Statement 12: The system of preceding Statement 11 may include the training data including frequency-limited data.
Statement 13: The system of any of preceding Statements 8-12 may include the predicted values being provided to one of a frac pump controller or a downhole environment model at a later stage of a treatment fracturing well, and the one or more downhole sensor values being received from sensors deployed to the treatment fracturing well and at an earlier stage of the treatment fracturing well.
Statement 14: The system of any of preceding Statements 8-13 may include the memory further including instructions to apply the data synthesis model to one or more additional treatment fracturing wells, the data synthesis model generating additional synthetic sensor data values based on additional treatment fracturing well sensor data values, and adjust, based on the additional synthetic sensor data values, one or more additional power supplies for one or more additional fracturing pumps.
Statement 15: A non-transitory computer readable medium stores instructions that, when executed by one or more processors, cause the one or more processors to receive one or more downhole sensor values from one or more downhole sensors in response to a change in pump control variables including one or more of a surface pressure value, a pump rate value, a chemical concentration value, a proppant rate value, a proppant ramp rate value, a diversion drop frequency value, or a diversion drop mass value, generate a data synthesis model configured to generate predicted values including one or more of the one or more downhole sensor values based on one or more other sensor data values of the one or more downhole sensor values and the pump control variables, and provide the predicted values generated by the data synthesis model to one of a frac pump controller or a downhole environment model configured to simulate a downhole environment based on sensor data.
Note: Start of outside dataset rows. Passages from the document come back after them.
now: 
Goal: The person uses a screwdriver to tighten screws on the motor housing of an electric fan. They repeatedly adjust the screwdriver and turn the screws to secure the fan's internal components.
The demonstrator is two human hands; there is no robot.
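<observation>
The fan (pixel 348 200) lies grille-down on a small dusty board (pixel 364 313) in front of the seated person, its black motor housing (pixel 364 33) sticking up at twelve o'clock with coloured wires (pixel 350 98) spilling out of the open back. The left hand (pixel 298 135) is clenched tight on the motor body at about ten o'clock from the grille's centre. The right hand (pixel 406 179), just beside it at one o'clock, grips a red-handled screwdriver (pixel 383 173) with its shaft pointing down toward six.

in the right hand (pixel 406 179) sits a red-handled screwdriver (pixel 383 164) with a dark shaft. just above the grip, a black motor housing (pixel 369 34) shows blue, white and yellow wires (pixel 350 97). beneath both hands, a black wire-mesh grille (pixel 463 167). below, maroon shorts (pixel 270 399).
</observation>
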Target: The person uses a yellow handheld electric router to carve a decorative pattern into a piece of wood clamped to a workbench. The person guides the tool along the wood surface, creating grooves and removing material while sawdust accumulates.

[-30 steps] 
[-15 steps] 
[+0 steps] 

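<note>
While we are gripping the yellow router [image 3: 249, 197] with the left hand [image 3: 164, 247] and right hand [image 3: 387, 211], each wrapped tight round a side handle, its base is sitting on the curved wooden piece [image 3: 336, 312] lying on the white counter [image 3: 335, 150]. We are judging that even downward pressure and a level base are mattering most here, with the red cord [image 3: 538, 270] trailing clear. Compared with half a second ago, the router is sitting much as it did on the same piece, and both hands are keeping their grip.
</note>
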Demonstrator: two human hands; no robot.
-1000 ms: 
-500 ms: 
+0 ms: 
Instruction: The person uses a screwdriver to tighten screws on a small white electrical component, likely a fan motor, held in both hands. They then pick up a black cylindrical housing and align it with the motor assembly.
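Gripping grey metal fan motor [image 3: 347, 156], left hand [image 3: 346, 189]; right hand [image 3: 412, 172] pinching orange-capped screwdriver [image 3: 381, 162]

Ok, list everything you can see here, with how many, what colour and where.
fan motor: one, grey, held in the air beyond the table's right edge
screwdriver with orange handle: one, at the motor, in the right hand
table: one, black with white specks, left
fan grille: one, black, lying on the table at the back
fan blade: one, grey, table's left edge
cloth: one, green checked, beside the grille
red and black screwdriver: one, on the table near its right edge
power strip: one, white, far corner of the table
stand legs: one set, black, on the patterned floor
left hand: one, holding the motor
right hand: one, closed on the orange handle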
Statement 16: The non-transitory computer readable medium of preceding Statement 15 may further include the frac pump controller receiving the predicted values, and storing further instructions to adjust, based at least in part on the predicted values, a power supply level for an electric fracturing pump, the power supply level determining one or more parameters including flow rate, viscosity, or volume of a material pumped into at least one treatment fracturing well.
Statement 17: The non-transitory computer readable of any of preceding Statements 15-16 may further include the one or more downhole sensor values being received from sensors deployed in a laboratory well, the sensors including one or more of a frequency-limited pressure sensor, a distributed fiber optic temperature sensor, a strain sensor, an acoustic sensor, a microseismic sensor, or a microdeformation sensor.
Statement 18: The non-transitory computer readable of any of preceding Statements 15-17 may further include storing instructions to feed training data into a supervised learning process and change the pump control variables over a range of expected responses, the training data including frequency-limited data.
Statement 19: The non-transitory computer readable of any of preceding Statements 15-18 may further include the predicted values being provided to one of a frac pump controller or a downhole environment model at a later stage of a treatment fracturing well, and the one or more downhole sensor values being received from sensors deployed to the treatment fracturing well and at an earlier stage of the treatment fracturing well.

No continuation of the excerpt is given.